Rachel looked at Victoria daringly. “So. Husband material or not? But before you answer, you really should look at the man in question.”
“Which guy are we talking about?” Audrey asked.
“Dark hair, blue shirt,” Rachel said.
Audrey angled in her chair, then her eyes widened. “Holy smokes, that is one good-looking man. Vic, you have to check him out.”
Victoria shook her head. “Nope. Don’t need to.”
“I don’t care how cynical you are,” Rachel said, with a satisfied smile. “We’re talking about a hot firefighter with no commitment issues who loves his mom.”
“And he sounds very lovely to date. Probably too lovely for a jaded person like myself, but I’d give it a shot, anyway. But as for marriage . . . nope. Not for me.”
“You don’t know that,” Rachel said in exasperation.
“Oh, but I do. Because in my line of work, I’ve seen all the ways your wonderful scenario here can go wrong.”
Victoria paused, debating whether to go down this route. Then she rested her arms on the table. “All right. Here’s how I see this potentially shaking out.”
“Here we go,” Audrey said.
“Let’s say this Carter the Hot Firefighter and I get married. It’s good in the beginning, all new and exciting, and we decide to buy a house together so we can have more space. This is where we hit the first bump in the road. See, up until now, he’s been saying that he’s okay with the fact that I make more money than him. But when I want to look at houses that would be outside his budget, because I can cover the mortgage, suddenly the money becomes an issue. At first, he makes jokes about it, referring to me as his ‘sugar mommy.’ But then we start fighting about how much to spend on vacations. And birthdays. And how much my shoes cost. And he begins making snide comments about feeling emasculated, and before you know it, all we do is fight about money. The hot sex we used to have five times a week? Gone. We haven’t slept together in months. Which leads to the second bump in the road.” She paused dramatically, getting into her story now. “The ex-girlfriend he’s stayed so friendly with. See, he’s been telling her about our marriage problems, and suddenly they’re meeting for coffee, and then drinks, and then he remembers how much she used to understand him, more than I ever have, and how easy it is to talk to her, until one day I leave work early to surprise him on his day off and find the two of them going at it like jackrabbits on our dining room table—the expensive antique table he’s always hated because we bought it with ‘my’ money,” she added for extra embellishment. “As for the three sisters and the mom, yes, he does adore them. And in our divorce settlement conference, he’ll spitefully tell me how they secretly always hated me, because I work too much and didn’t put family first, and because they never thought I was good enough for him in the first place.”

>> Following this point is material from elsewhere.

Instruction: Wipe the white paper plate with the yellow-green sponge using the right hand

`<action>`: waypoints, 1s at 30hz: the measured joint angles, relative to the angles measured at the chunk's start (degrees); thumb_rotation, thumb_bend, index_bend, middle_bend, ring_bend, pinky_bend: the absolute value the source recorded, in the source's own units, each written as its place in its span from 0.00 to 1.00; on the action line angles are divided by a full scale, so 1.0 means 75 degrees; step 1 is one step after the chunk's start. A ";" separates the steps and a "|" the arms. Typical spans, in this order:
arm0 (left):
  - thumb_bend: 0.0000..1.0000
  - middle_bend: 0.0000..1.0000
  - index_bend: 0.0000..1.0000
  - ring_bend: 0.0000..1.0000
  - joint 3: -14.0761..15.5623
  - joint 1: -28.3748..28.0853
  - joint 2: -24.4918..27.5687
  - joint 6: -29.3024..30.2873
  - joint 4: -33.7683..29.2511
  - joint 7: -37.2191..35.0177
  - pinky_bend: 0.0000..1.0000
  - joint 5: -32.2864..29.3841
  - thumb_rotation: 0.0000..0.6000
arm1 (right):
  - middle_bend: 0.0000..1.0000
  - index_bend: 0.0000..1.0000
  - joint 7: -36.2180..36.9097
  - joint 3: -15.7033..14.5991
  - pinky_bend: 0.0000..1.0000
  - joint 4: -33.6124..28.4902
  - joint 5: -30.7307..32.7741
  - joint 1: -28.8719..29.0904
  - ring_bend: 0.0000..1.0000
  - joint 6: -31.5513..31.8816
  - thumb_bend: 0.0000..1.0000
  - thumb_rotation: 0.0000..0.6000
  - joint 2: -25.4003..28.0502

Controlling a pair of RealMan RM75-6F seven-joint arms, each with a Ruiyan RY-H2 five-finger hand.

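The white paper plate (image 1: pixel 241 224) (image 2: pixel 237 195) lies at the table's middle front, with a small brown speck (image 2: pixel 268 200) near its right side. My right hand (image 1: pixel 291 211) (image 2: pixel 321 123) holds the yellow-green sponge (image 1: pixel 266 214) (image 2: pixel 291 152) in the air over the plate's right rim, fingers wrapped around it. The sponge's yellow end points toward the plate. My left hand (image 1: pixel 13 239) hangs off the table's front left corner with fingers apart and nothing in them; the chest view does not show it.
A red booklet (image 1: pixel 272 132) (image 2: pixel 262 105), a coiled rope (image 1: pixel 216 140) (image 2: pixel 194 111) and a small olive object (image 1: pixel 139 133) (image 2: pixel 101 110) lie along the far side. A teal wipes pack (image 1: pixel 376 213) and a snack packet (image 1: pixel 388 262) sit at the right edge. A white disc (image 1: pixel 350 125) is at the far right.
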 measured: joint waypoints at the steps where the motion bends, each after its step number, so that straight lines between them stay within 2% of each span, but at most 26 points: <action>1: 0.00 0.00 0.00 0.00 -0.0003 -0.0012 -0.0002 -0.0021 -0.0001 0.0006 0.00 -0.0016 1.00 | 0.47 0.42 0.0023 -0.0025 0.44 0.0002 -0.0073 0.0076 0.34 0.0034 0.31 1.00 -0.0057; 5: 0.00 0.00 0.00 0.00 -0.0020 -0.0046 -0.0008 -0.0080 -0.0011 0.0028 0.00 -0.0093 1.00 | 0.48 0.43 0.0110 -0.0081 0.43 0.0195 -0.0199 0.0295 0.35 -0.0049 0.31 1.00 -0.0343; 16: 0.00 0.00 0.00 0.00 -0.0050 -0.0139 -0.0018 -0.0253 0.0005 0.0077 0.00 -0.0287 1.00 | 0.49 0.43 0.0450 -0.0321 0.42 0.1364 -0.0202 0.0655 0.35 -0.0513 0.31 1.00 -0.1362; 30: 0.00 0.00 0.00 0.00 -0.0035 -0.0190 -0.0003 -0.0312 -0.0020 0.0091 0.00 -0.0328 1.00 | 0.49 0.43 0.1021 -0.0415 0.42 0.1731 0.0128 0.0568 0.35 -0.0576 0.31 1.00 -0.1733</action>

Victoria finished her speech with a flourish—And that is that, my friends—and then noticed that Audrey and Rachel looked a little . . . surprised.

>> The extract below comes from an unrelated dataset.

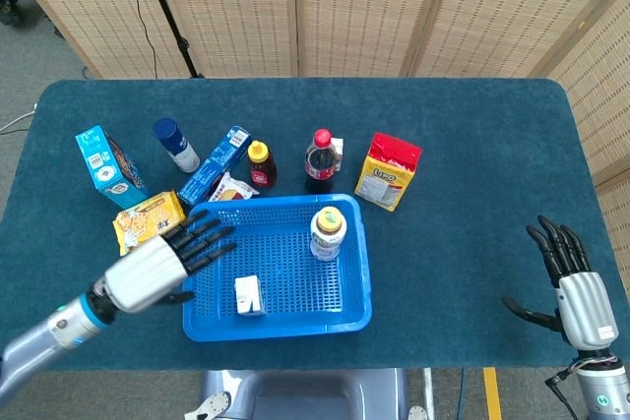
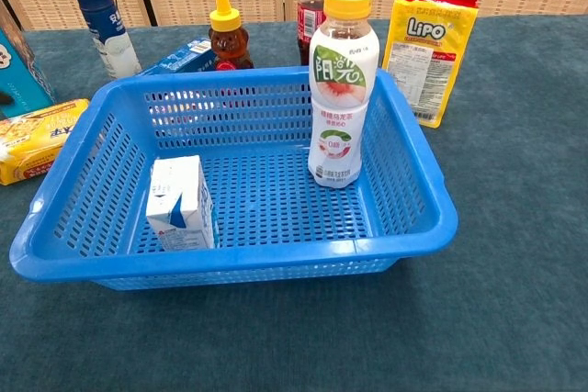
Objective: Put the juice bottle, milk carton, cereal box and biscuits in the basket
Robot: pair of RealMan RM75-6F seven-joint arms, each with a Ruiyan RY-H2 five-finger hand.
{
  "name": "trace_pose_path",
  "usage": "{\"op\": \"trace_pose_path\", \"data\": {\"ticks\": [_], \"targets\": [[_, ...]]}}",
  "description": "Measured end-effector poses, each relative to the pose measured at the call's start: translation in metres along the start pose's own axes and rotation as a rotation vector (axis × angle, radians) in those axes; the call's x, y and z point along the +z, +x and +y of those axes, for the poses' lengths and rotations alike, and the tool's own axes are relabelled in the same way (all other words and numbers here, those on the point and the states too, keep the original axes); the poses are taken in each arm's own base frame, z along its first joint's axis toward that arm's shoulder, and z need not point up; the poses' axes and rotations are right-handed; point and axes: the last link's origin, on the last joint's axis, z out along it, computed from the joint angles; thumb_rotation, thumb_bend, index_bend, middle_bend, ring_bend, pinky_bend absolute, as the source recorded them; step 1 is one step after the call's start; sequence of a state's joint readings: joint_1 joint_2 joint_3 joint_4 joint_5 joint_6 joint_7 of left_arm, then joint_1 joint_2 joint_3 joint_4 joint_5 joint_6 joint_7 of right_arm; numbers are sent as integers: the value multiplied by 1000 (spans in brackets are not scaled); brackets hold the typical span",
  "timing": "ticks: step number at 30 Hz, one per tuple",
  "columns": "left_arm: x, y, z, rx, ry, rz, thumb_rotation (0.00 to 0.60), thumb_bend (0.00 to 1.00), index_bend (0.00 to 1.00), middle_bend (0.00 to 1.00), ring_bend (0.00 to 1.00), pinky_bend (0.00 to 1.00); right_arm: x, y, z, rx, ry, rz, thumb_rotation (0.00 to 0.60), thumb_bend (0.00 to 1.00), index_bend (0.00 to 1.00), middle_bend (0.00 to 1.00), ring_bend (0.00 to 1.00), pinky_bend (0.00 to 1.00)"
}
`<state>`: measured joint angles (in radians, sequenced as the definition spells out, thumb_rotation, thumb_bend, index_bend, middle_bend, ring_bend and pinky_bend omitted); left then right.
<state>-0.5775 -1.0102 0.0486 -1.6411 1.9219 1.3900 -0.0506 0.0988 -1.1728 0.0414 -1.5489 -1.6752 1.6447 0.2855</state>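
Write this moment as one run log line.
basket: bottle, carton inside | left hand: open | right hand: open

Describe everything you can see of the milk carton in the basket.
The milk carton is a small, box-shaped pack, white with blue and a touch of red print, seemingly coated card. It stands upright on the mesh floor of the blue basket, in the near-left part, close to the front wall. Nothing holds it: the left hand is open beside the basket's left edge. The juice bottle stands apart, further right.
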Motion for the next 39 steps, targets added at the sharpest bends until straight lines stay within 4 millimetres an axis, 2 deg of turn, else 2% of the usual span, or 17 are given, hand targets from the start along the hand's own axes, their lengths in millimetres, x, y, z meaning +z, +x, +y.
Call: {"op": "trace_pose_path", "data": {"ticks": [3, 7, 13, 19, 24, 28, 31, 34, 39], "targets": [[-15, 16, -42, 7, 144, 28, 536, 30, 0, 0, 0, 0, 0, -3, -2, 2, 3, -9, 600, 0, 0, 0, 0, 0], [-32, 21, -89, 103, 253, 3, 538, 30, 0, 0, 0, 0, 0, -5, -3, -13, 7, -17, 600, 0, 0, 0, 0, 0], [-61, 15, -143, 231, 307, -58, 540, 29, 0, 0, 0, 0, 4, -8, -4, -26, -1, -18, 600, 0, 0, 0, 0, 0], [-86, 4, -181, 320, 329, -140, 542, 21, 0, 0, 0, 0, 6, -11, -6, -46, -18, -14, 600, 0, 0, 0, 0, 0], [-90, -13, -193, 346, 332, -198, 541, 19, 0, 0, 0, 0, 8, -13, -6, -56, -31, -16, 600, 0, 0, 0, 0, 0], [-73, -40, -193, 304, 329, -229, 540, 19, 0, 0, 0, 0, 8, -12, -5, -61, -38, -11, 600, 0, 0, 0, 0, 0], [-57, -53, -191, 283, 318, -237, 541, 19, 0, 0, 0, 0, 8, -13, -5, -60, -45, -6, 600, 0, 0, 0, 0, 0], [-43, -55, -191, 299, 311, -217, 538, 19, 0, 0, 0, 0, 8, -14, -5, -72, -51, 0, 600, 0, 0, 0, 0, 0], [-35, -49, -197, 315, 330, -197, 540, 19, 0, 0, 0, 0, 6, -14, -5, -75, -59, -4, 600, 0, 0, 0, 0, 0]]}}
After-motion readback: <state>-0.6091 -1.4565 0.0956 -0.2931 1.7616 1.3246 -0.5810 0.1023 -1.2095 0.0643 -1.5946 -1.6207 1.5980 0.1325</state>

That may have sounded a touch too cynical, even for her. She sometimes forgot that not everyone had a front row seat, day in and day out, as marriages died their slow, painful deaths.
“Or . . . maybe we’ll have two kids, a summer home in Michigan, and be happily married for fifty years,” she said, quickly covering with a joke. “Heck, where is this future husband of mine?”
She glanced over her shoulder to look at the man who’d inspired their whole debate, this dark-haired guy in a navy shirt who undoubtedly was not a fireman, or named Carter, or even—
Ho-ly crap, he was gorgeous.
Slightly unruly dark brown hair, a strong, chiseled jaw that even Superman would envy, and piercing eyes—Victoria couldn’t make out the color from where she sat, but it didn’t matter. He wore a short-sleeved shirt that showed off the toned muscles in his arms and broad chest, and she’d bet that every inch of his body not currently on display—boo—was just as delicious.
She blinked, and turned back to her friends. “Wow.”
“I know.” Rachel leaned in. “And he’s been checking you out this whole time.”
“Maybe he and his two friends will come over.” Audrey sized them up with a scrutinizing air. “The one with the hat has a cute hipster thing going on. I could work with that.”
Unable to resist, Victoria sneaked in one more peek.
When his eyes met hers across the bar, boldly holding her gaze, she felt a thrill of attraction zip through her body.
The corners of his lips curved in a smile, as if to say, Yeah, I felt that, too.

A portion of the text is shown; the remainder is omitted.